Now, TCP/IP is a very good protocol indeed when you are communicating over services where packets might be delayed or lost. But that robustness comes at a cost in processing, memory and time. With (say) 200 players your would have 400 TCP/IP connections inside the Fed host machine - 200 going into the drivers from the gateway, and 200 from the drivers to the host. Now, none of these connection was going out onto the network, so no packets were going to be lost, clearly TCP/IP for the internal communications was overkill, and we couldn't afford the cost. Various options were looked at and we settled on UNIX pipes as a replacement. The result of just a simple change was staggering - maximum usage shot up to 350 overnight.

Some of you might be wondering why we were using TCP/IP in the first place. There were two reasons - portability and scalability. TCP/IP was, when Fed was written, more readily available and at that time most implementations of pipes went through a disk file. Only relatively recently have pipes started to go through memory. Our original ideas on scalability suggested that the way to scale up the game to handle more players was to have the server on one machine and the drivers on another machine. Using TCP/IP meant this could be done with little or no re-coding.

But...

We still needed to get more players on to our host machine - 350, it was obvious, was still inadequate.
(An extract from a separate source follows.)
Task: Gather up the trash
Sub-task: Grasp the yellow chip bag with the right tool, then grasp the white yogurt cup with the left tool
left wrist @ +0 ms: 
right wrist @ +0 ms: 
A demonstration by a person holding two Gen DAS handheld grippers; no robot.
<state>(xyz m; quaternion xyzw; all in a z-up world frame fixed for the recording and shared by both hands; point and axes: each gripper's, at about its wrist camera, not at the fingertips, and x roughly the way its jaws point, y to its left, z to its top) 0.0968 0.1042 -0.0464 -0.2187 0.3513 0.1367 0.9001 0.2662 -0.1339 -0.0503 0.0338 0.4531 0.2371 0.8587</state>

Where to go next? Well, we decided to look at the problems caused by having all these different processes running on our host machine. In particular we looked at context switching. Context switching is what the processor does when it moves from one process to another. Before it switches it has to save all the information about the old task (the context) and load in all the information about the new task. This takes time. Lots of it.

To give you a feel for this problem let's scale down out 100Mhz processor by 100 million to human time scales - 1 cycle a second. The following table indicates the problem:

Processor Cycle time 1 second
Accessing the Cache 3 seconds
Accessing Memory 20 seconds
Context Switch 166 minutes
Disk Access 11 days

(Table information adapted from 'Practical Unix Programming' by Robbins & Robins, Prentice Hall)

As you can see context switching is expensive! The only way to reduce the context switching was to run less processes. Reluctantly, we decided to fold the driver processes into our end of the gateway code. Why reluctantly? Because this would massively hit the portability of the code, by tying a significant part of the Fed code into AOL's gateway code. None the less, we couldn't see any option - we were caught in the oh so familiar portability v efficiency dilemma. Nothing comes without a price, and the price of portability is less efficient code. On the other hand we would also halve the number of UNIX pipes we were using.

The results of this exercise were dramatic to say the least - usage shot up to 800+ players with processor resources to spare! We heaved a sigh of relief, and went on to start making game design changes to cope with additional load.

It was at this stage that AOL decided that they didn't want multi-player games any more...

But yet again I'm out of time and space, so the final part (I hope) of this saga will have to wait for the next issue.

Have fun programming.

Alan Lenton
16 August, 1998

[ A note on the concept of multiplexing.

Some of you may not have come across this concept before. Basically multiplexing involves taking a number of separate communication channels or streams and combining them into a single channel. At the other end they are de-multiplexed from the single channel back into the multiple channels. Multiplexing is a widely used technique since it allows scarce communication resources to be used efficiently.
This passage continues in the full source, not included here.